EXERCISE GOAL: Using the listing below, extract each line that has the word "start" in it.

INPUT DATA:

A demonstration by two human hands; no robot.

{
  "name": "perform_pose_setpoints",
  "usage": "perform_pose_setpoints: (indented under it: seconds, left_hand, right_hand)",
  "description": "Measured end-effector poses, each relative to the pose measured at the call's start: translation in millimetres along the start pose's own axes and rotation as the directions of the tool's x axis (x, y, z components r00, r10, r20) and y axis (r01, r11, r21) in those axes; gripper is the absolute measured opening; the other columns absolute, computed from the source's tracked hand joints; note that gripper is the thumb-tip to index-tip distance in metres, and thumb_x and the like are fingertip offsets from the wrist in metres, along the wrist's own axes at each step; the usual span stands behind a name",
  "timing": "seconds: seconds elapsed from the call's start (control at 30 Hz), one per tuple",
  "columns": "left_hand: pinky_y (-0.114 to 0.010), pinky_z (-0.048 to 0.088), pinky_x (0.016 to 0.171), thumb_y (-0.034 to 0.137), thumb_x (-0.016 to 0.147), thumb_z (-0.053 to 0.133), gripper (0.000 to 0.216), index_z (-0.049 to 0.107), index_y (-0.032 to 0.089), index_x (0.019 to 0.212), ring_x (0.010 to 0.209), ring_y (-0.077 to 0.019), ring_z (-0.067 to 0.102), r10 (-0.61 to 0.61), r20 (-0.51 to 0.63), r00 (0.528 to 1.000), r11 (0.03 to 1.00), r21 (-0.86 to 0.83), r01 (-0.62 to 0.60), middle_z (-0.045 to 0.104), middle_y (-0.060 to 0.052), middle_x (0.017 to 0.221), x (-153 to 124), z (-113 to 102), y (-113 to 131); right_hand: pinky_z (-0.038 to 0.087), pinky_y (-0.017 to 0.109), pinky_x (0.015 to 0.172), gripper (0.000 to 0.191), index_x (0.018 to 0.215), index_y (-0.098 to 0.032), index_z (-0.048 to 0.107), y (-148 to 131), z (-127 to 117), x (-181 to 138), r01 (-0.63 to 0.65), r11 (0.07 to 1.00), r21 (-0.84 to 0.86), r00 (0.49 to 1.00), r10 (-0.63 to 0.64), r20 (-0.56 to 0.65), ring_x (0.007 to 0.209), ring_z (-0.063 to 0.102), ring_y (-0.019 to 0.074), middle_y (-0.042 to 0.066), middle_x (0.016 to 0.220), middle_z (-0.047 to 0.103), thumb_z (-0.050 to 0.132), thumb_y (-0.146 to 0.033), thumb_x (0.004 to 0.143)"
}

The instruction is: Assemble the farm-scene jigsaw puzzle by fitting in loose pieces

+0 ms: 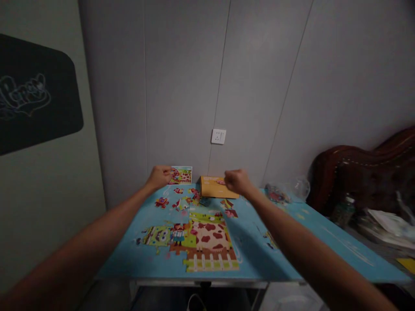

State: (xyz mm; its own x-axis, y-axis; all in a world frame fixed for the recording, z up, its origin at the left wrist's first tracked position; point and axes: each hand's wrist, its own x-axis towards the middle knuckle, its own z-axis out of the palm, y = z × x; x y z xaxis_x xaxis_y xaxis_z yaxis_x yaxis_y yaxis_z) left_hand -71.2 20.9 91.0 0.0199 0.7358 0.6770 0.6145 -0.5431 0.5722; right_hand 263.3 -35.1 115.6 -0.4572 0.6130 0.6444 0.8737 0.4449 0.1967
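Observation:
Both my arms stretch out over the table, fingers curled into fists. My left hand (160, 177) is raised in front of the reference picture (183, 175), covering its left edge; nothing shows in the fist. In front of the orange box (210, 189) is my right hand (238, 181), also a fist with nothing visible in it. Below them lies a partly joined jigsaw puzzle (212, 237) with a cow and a white fence. A yellow cartoon figure (158, 235) printed on the blue tabletop or on pieces sits left of it. Several loose puzzle pieces (162, 202) lie behind.
The blue table (259, 263) stands against a grey wall with a socket (218, 136). A clear plastic bag (285, 192) lies at its back right. Beyond the right edge are a brown leather headboard or chair (366, 172), a bottle (343, 211) and papers (389, 222).

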Motion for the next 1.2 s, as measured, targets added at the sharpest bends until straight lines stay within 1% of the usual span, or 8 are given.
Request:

ANSWER TO THE PROBLEM:
  "description": "Measured end-effector poses, each relative to the pose measured at the call's start: translation in millimetres along the start pose's own axes and rotation as the directions of the tool's x axis (x, y, z components r00, r10, r20) and y axis (r01, r11, r21) in those axes; gripper is the absolute measured opening; the other columns absolute, computed from the source's tracked hand joints; note that gripper is the thumb-tip to index-tip distance in metres, and thumb_x and the like are fingertip offsets from the wrist in metres, along the wrist's own axes at each step; the usual span stands behind a name",
  "timing": "seconds: seconds elapsed from the call's start (control at 30 Hz), one per tuple",

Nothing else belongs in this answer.